Interpretable forecast uncertainty

noamross commented 1 year ago

I am interested in discussing and working on ways to quantify and attribute sources of uncertainty in forecasts and ways to communicate these components. There are a wide variety of both model-agnostic and model-specific methods to break down which variables influence a prediction and how. I'd like to have a similar toolbox to unpack why forecast intervals are narrow or wide or why expected performance varies. Consider these non-exclusive statements one might make to explain a range of forecast values:

1) "We have good predictions of a typical outcome but individual outcomes may vary greatly." Prediction intervals much greater than confidence intervals. 2) "Historically these conditions have produced a wide variety of outcomes" - Uncertainty that can measured or attributed to the data, such as high uncertainty predicted in location-scale models. 3) "We are uncertain forecasting that far out." - Uncertainty due to long forecast horizons (autocorrelative models, in a way another location-scale type) 4) "These conditions are outside of our experience" - Uncertainty due to extrapolation outside the training data. Distance Indices or Area of Applicability (paper, R implementations) measures provide one way to match current conditions to training data. 5) "These conditions are rare so we have less certainty in the outcome." Data may be within the historical bounds but in a sparse range. A high-dimensional density estimate (like those produced with vine copulas), might be good for quantifying how much similar training data was available. 6) "We are uncertain because of uncertainty in a data (or other input) source." Training or prediction data may be uncertain itself and propagation of that uncertainty can be calculated by analytic or monte carlo techniques. 7) "These conditions are challenging for our models." - Structural model uncertainty, such as conditions not accounted for in model selection. Limitations in parametric or mechanistic models. This may not be expressed in model predictions by may be detected or quantified by poor performance metrics, possibly within certain ranges of data.

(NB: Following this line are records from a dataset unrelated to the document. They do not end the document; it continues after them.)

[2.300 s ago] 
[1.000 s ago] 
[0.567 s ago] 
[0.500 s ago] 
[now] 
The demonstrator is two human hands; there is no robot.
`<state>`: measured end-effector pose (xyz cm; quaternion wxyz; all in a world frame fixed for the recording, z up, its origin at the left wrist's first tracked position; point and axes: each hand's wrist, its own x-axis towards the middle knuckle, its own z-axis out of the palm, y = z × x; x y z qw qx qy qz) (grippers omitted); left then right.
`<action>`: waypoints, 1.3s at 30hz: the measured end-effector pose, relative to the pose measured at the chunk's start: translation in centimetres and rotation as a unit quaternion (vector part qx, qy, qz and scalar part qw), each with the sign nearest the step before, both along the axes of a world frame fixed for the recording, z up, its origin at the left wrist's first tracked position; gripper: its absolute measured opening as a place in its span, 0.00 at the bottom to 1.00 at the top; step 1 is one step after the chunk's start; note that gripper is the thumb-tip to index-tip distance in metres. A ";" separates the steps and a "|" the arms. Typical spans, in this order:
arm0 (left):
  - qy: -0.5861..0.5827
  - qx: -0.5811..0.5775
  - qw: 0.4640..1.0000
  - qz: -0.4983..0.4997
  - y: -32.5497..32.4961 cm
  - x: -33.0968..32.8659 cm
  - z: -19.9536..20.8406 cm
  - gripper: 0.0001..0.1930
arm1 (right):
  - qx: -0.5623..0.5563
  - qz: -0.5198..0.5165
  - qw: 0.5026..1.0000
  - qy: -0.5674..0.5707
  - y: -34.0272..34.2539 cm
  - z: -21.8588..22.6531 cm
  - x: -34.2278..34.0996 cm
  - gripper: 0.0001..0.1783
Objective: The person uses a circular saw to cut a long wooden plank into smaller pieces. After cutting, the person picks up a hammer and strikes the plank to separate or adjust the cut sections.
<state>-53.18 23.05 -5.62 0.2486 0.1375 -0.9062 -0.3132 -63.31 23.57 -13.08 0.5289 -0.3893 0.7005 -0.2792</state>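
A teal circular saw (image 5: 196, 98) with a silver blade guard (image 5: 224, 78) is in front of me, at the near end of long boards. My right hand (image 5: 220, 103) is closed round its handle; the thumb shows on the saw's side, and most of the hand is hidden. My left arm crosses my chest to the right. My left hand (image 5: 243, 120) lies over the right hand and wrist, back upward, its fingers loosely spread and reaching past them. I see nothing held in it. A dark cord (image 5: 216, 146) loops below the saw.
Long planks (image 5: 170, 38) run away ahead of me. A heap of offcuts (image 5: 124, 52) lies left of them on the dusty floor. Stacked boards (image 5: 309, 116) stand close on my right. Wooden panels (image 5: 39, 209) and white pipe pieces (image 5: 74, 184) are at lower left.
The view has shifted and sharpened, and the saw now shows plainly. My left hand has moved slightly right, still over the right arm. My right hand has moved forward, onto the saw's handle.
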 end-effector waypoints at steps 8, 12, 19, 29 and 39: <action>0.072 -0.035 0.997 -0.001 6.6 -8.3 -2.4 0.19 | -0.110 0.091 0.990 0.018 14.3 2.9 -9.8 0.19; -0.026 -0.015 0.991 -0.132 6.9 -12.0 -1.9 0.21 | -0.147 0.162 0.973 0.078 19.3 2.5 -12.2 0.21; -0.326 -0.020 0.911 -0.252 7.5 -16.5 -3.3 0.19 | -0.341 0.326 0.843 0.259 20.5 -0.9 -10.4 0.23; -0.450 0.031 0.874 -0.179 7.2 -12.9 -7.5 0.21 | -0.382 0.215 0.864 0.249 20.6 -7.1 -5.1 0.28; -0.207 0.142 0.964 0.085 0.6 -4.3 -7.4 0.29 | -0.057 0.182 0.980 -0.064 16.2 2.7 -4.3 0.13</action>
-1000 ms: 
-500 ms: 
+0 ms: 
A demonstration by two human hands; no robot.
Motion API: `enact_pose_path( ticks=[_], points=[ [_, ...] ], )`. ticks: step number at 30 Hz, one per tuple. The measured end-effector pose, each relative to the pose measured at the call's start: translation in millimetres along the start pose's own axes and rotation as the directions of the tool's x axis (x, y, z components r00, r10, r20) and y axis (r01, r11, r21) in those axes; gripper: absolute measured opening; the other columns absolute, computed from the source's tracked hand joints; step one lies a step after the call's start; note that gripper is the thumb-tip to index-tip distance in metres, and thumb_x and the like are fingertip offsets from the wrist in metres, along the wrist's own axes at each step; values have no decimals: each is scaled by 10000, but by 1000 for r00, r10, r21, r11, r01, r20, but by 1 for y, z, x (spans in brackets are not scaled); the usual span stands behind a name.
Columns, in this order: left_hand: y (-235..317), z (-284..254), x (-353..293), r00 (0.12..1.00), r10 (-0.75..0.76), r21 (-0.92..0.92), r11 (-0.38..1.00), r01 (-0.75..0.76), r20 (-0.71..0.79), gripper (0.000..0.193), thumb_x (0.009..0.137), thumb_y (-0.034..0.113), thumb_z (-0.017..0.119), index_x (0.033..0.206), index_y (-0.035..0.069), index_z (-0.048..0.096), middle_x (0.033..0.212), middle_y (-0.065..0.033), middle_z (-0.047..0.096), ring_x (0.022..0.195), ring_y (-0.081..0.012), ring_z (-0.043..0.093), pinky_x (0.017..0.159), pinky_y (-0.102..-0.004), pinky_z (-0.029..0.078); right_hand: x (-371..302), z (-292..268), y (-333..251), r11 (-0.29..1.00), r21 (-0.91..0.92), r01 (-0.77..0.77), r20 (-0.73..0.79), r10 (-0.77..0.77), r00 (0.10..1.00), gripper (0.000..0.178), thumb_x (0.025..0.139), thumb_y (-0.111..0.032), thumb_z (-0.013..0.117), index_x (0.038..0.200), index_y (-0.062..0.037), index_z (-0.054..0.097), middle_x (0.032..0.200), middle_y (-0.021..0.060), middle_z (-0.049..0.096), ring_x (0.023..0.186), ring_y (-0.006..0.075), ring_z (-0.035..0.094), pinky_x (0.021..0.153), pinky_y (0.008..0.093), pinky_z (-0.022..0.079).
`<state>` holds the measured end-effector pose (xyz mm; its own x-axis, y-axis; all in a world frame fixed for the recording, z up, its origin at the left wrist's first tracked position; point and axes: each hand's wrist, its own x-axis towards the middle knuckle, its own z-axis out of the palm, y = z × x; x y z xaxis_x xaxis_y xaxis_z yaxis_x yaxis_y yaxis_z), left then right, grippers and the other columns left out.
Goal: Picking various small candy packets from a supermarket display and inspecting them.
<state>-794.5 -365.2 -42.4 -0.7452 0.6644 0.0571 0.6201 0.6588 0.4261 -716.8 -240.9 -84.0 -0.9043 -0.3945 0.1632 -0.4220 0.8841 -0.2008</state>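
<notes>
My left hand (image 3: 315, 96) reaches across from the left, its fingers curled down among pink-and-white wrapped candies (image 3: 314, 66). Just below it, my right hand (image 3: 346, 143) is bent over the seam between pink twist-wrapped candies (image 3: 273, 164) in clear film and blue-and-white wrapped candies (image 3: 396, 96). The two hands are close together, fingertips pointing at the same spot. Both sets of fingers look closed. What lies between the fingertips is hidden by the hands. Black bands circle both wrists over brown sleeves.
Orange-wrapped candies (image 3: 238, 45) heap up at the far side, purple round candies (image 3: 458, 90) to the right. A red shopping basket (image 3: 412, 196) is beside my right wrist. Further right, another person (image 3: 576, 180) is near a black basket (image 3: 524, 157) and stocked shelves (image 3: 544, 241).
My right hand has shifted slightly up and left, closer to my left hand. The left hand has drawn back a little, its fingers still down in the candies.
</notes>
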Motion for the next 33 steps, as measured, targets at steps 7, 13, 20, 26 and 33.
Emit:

Can we quantitatively or qualitatively break down which statements would be most relevant for a particular forecast? Can we automatically generate explanation values along with forecasts? It would be interesting to discuss, review, or work on ways to convey the dominant uncertainty sources. Are there equivalent model-agnostic methods like prediction attribution one might use for uncertainty breakdown? How might one present a breakdown or highlight the underlying conditions driving uncertainty? One need not neccessarily have a quantitative estimate of how these elements compose uncertainty. For instance, where would it make sense to show the prediction data point alongside an Area of Applicability measure to convey whether the forecast should be trusted? Or historical model performance within a similar range of data (e.g., "Predictions under similar conditions were correct 70% of the time.")?

Some angles to consider:

Spatial, temporal, or other prediction types (How should Area of Applicability work with longitudinal/temporal models?)
What methods are most amenable to such breakdowns (e.g. location-scale), and what breakdown approaches are model-agnostic
Continuous forecasts vs. categorical/binary forecasts where the prediction is a probability
Issues specific to ensembles
Visualizations and interactive components
Empirical evidence of how uncertainty is interpreted (Discussion thread with sources)

Some possible activities or outcomes:

A resource collection/literature review on current methods and approaches
Some example code-throughs and literate code documents testing approaches. (I'm pretty interested in trying things out with density-based approaches in (5) above)

Some things it would help to know:

What are some data sets with (multiple) already-implemented forecasts that we could use to explore this topic? (I expect EFI has some canonical examples!)
Has this been touched on in other EFI or associated work?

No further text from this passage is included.